Bathrooms can also be found in these homes, although the mobile bathroom can be found on any charter bus as well as typical RVs. You may think these bus conversions are just that, fancy RVs, but there is a difference between the two. First of all, RVs aren’t meant to be permanent residences, they’re simply meant for vacations and road trips. Bus conversions, as well as any other conversion of a large vehicle, are absolutely intended for more permanent residency, hence the developed kitchens and bedrooms. Second, RVs are built for more regular movement and travel, whereas tiny homes are made for less frequent motion.
Non-mobile tiny houses
While many people want tiny homes because of their mobility, others desire them purely for the size and don’t intend on moving them anywhere. Some states do allow tiny homes to be built, like California, Arizona, Vermont, Pennsylvania and Nebraska, to name a few of the most tiny-house-friendly ones. The non-mobile homes have less strict building limitations than those on wheels, but there are still rules and regulations to be followed, like a minimum size and areas they’re not allowed.
Some parts of Pennsylvania may only allow bigger tiny homes, like those closer to 400 or 600 square feet, but there are some communities that declare themselves incredibly tiny-house-friendly, like Elizabethtown in Lancaster County which claims to be home to the largest tiny home community in the country. In Philadelphia, there’s no minimum house size, as long as you adhere to the city’s building codes, which is pretty cool, too. Experts say the more rural parts of the state will be easier places to plop your tiny home down successfully and with the least difficulty.

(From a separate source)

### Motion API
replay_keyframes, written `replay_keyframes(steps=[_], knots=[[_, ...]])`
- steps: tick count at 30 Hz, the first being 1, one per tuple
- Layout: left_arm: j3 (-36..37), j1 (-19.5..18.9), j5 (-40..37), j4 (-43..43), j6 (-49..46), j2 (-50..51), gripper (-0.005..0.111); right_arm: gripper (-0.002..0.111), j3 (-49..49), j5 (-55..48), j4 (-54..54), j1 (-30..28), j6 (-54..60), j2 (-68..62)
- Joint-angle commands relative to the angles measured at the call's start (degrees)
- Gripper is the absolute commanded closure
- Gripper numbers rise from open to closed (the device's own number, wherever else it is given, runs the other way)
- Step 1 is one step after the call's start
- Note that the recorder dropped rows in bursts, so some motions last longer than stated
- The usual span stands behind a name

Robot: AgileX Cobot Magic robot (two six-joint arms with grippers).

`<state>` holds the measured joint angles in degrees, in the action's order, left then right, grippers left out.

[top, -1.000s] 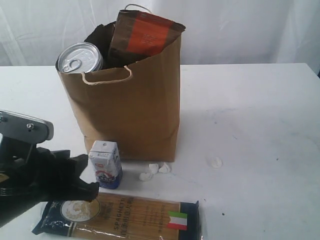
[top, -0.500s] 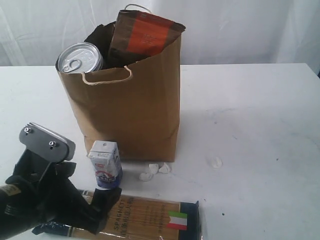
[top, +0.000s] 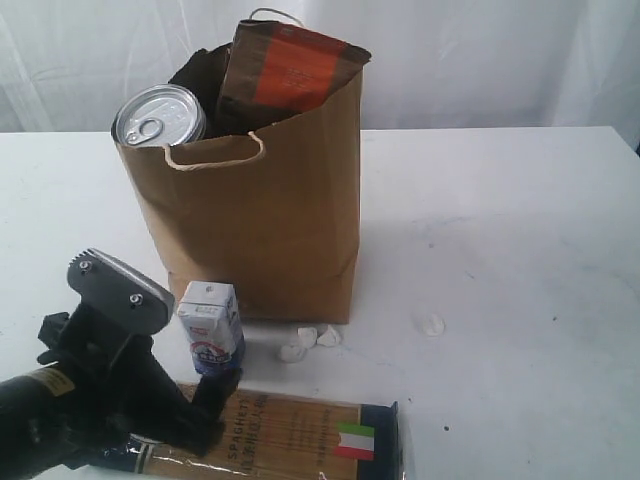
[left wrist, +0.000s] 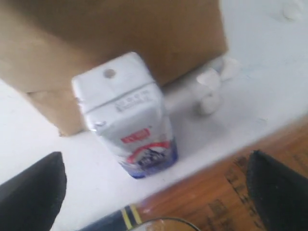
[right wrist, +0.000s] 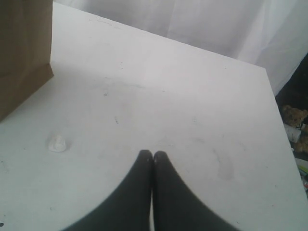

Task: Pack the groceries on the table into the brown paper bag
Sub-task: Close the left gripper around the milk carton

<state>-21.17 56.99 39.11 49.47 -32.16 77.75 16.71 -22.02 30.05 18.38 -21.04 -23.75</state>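
Note:
The brown paper bag (top: 260,220) stands upright on the table (top: 500,220). A dark jar with a silver pull-tab lid (top: 158,115) and an orange-labelled brown pouch (top: 290,70) stick out of its top. A small white-blue carton (top: 212,328) (left wrist: 127,115) stands in front of the bag. The long spaghetti pack (top: 290,435) (left wrist: 216,192) lies flat at the near edge. My left gripper (top: 195,405) (left wrist: 156,187) hovers open over the pack's left end, just short of the carton, with nothing between its fingers. My right gripper (right wrist: 153,155) is shut and empty above bare tabletop.
Small white crumpled bits (top: 310,340) lie by the bag's front corner, and one more bit (top: 432,324) (right wrist: 57,143) lies further right. The bag's lower corner (right wrist: 24,72) shows in the right wrist view. A white curtain hangs behind the table.
My left gripper has opened wide. It has moved right and toward the carton, over the spaghetti pack's left end. The right gripper and the groceries have not moved.

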Motion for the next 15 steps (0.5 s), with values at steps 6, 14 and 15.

Some of the least friendly states include Alaska, Maryland, Wyoming and North Dakota; in North Dakota, the minimum square footage for a home is 965 square feet, which is way bigger than any typical tiny home. You can have a relatively small house in North Dakota, but true tiny homes are a no-no.
While the laws can be confusing and maybe even a little daunting, the positive aspects of opting for a non-mobile tiny house instead of one on wheels include being able to have a proper working toilet (as opposed to a camper toilet), regular plumbing in general, and, depending on the land you build on, a MASSIVE yard.
While it’s trendy, owning a tiny home really has its perks, whether it’s mobile or not. It’s good for the environment, it’s fun, and it’s cheap! It’s honestly no wonder millennials are choosing to join the tiny house movement.